If you thought the director of Middle Eastern studies for the U.S. Marine Corps University would have nothing bad to say about how and why the war in Afghanistan is being waged, think again. Dr. Amin Tarzi, speaking to UBC journalism students last Friday, said NATO nations stumbled into war with “no idea what they were doing” and now risk failure without better focus and coordination. Canada, he said, has some lessons to teach American strategists.

“NATO needs to change its tactics or go out of business,” Tarzi said. “Our politicians have no idea what is going on in Afghanistan, they have no clue – they go there for photo-ops.”

There is a “disconnect” in the communication between political leaders and the military, he said. “But without the politicians we cannot do it. Military cannot be politicians.”

Tarzi acknowledged that Canadians, like citizens of other NATO countries losing soldiers’ lives in the conflict, are experiencing “fatigue among ‘the good’. You have to be, as Canadians, extremely proud of what your country is doing over there. Your country is actually building bridges, building dams, talking to people.”

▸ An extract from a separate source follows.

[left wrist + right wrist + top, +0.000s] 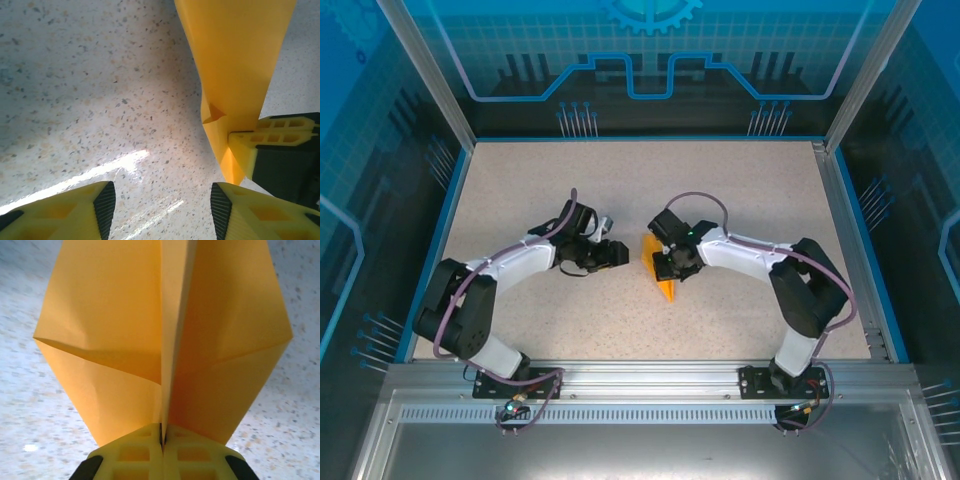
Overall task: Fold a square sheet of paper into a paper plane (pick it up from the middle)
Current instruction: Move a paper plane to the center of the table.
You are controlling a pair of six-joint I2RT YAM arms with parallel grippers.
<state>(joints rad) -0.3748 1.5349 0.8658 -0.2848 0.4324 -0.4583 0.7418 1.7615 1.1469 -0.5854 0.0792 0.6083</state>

Tarzi said he prefers Canada's triple-D policy of diplomacy, development and defense over the approach of the U.S. and said Canada isn't getting the support it deserves from bigger NATO countries who are “sitting on the sidelines.”

But Tarzi warned pulling out of Afghanistan now would only “enable” the Taliban.

Needed first is a new diplomatic understanding with Pakistan. Right now Pakistan supports Taliban incursions into Afghanistan, Tarzi said. A big reason is that Afghanistan doesn’t recognize the border between the two countries, which was drawn by the British, and until border security can be assured, Pakistan’s government will find it useful to “keep the water boiling” through the Taliban. But if Pakistan could be reassured and brought more firmly onto the side of the West, the conflict in Afghanistan could end in success in two to three years, Tarzi offered.

“The Pakistanis understand that the Taliban are a threat to them,” he said, but “they're afraid of Afghan nationalistic tendencies claiming half of Pakistan. We need diplomacy here.”

Tarzi said that because the borders are impossible to secure and peace comes from economic security, the Pakistan-Afghanistan border should remain open, while providing solid reassurance to Pakistan that it need not worry about losing territory.

Tarzi said too much North American media coverage and high-level thinking is clouded by a conviction that Afghanistan is ready and willing to be Westernized. “We cannot be seen as assaulting their traditions,” he said. “Afghans, they see someone with blue eyes and blonde hair, they think, ‘not again!’” Western nations should help build hospitals, schools, even madrassas and mosques – but should avoid taking credit doing so. Otherwise, Afghans won’t trust and use those new institutions. “Let us not our hand been seen in it,” Tarzi said.

The U.S. Consulate in Vancouver arranged for Tarzi, a former Afghanistan analyst for Radio Free Europe/Radio Liberty, to visit various groups in Vancouver. In his remarks to UBC students, Tarzi said the views he expressed were purely his own, and that he wasn’t speaking for the U.S. government or military.